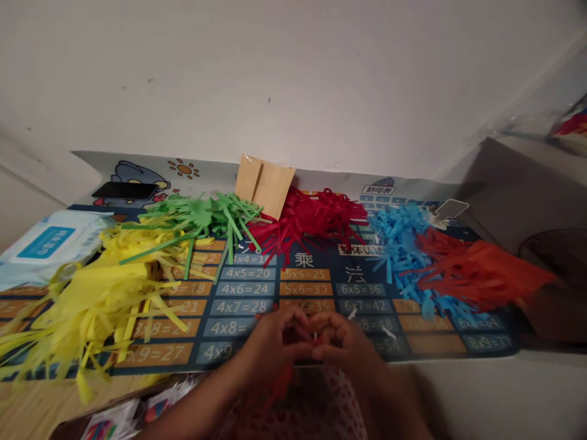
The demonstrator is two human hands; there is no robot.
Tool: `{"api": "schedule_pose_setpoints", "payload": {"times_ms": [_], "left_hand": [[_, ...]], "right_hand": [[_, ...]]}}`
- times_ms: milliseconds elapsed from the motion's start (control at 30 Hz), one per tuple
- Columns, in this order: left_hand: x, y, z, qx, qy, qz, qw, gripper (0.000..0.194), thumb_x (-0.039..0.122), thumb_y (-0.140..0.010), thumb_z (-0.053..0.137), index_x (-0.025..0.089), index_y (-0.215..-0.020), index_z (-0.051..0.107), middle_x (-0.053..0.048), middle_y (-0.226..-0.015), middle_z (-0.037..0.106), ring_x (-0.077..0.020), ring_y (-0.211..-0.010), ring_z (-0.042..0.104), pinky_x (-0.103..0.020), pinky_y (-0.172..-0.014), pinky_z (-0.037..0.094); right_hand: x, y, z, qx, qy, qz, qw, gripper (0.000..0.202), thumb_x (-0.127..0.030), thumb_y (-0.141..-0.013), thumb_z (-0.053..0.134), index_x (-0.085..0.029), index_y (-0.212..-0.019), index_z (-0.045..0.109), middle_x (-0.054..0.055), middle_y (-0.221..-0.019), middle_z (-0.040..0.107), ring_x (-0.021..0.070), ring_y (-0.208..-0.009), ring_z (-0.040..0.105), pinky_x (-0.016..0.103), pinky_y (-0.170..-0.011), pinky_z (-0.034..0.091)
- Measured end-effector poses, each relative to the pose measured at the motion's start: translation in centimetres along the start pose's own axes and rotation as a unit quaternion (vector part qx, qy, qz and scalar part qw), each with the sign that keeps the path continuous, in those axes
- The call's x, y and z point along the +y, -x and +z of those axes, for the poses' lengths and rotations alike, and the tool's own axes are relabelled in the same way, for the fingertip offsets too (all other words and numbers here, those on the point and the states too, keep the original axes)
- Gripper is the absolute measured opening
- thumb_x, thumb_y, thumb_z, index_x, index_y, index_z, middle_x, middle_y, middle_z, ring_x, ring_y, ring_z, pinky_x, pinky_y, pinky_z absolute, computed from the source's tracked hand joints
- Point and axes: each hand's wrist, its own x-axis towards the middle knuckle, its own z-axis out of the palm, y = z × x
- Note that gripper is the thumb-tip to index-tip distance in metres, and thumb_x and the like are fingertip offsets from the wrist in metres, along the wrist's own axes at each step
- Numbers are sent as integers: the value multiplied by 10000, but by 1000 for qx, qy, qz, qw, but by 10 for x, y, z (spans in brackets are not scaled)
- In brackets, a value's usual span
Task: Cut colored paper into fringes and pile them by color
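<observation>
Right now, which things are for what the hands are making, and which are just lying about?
Seem part of it:
left hand, right hand, orange paper at their fingertips
yellow fringe, green fringe, red fringe, blue fringe, orange fringe

Seem just lying about:
black phone
wipes pack
number chart, underneath

The table point(34, 400) is of light wood. On it there is a mat point(238, 304) with printed sums, and its far edge is bent upward. On the mat, from left to right, there are a wipes pack point(55, 243), yellow fringe point(107, 281), green fringe point(206, 214), red fringe point(316, 217) and blue fringe point(401, 238). The orange fringe point(486, 272) is lying partly over the blue one. Two white scraps point(389, 333) are also on the mat.
</observation>
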Motion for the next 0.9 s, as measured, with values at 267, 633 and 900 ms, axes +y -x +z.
{"api": "schedule_pose_setpoints", "payload": {"times_ms": [267, 633, 900], "left_hand": [[3, 11, 7, 11, -167, 61, 984, 88, 206, -768, 648, 197, -846, 608, -13, -820, 717, -172, -760, 653, -244, -688, 454], [8, 17, 20, -91, -199, 110, 970, 380, 157, -705, 645, 299, -1052, 702, -5, -1006, 724, -226, -902, 639, -239, -759, 445], [6, 18, -2, -56, -207, 110, 971, 193, 176, -746, 572, 244, -809, 741, 16, -737, 711, -164, -653, 614, -201, -589, 404]], "right_hand": [[16, 3, 11, 94, 129, -116, 980, 176, -314, -820, 621, -190, -696, 607, -12, -702, 579, 136, -658, 529, 242, -621, 391], [-74, 83, -48, 180, 166, -221, 944, 151, -222, -768, 736, -212, -629, 679, 15, -725, 628, 156, -680, 564, 257, -634, 429], [-43, 44, -40, 220, -55, -132, 965, 405, -476, -719, 747, -200, -569, 491, -11, -600, 533, 89, -428, 416, 214, -387, 295]]}}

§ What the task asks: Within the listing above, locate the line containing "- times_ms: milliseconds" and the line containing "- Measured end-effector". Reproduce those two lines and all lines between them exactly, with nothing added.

§ Your response:
- times_ms: milliseconds elapsed from the motion's start (control at 30 Hz), one per tuple
- Columns, in this order: left_hand: x, y, z, qx, qy, qz, qw, gripper (0.000..0.194), thumb_x (-0.039..0.122), thumb_y (-0.140..0.010), thumb_z (-0.053..0.137), index_x (-0.025..0.089), index_y (-0.215..-0.020), index_z (-0.051..0.107), middle_x (-0.053..0.048), middle_y (-0.226..-0.015), middle_z (-0.037..0.106), ring_x (-0.077..0.020), ring_y (-0.211..-0.010), ring_z (-0.042..0.104), pinky_x (-0.103..0.020), pinky_y (-0.172..-0.014), pinky_z (-0.037..0.094); right_hand: x, y, z, qx, qy, qz, qw, gripper (0.000..0.202), thumb_x (-0.127..0.030), thumb_y (-0.141..-0.013), thumb_z (-0.053..0.134), index_x (-0.085..0.029), index_y (-0.212..-0.019), index_z (-0.045..0.109), middle_x (-0.054..0.055), middle_y (-0.221..-0.019), middle_z (-0.040..0.107), ring_x (-0.021..0.070), ring_y (-0.208..-0.009), ring_z (-0.040..0.105), pinky_x (-0.016..0.103), pinky_y (-0.170..-0.011), pinky_z (-0.034..0.091)
- Measured end-effector poses, each relative to the pose measured at the motion's start: translation in centimetres along the start pose's own axes and rotation as a unit quaternion (vector part qx, qy, qz and scalar part qw), each with the sign that keeps the path continuous, in those axes

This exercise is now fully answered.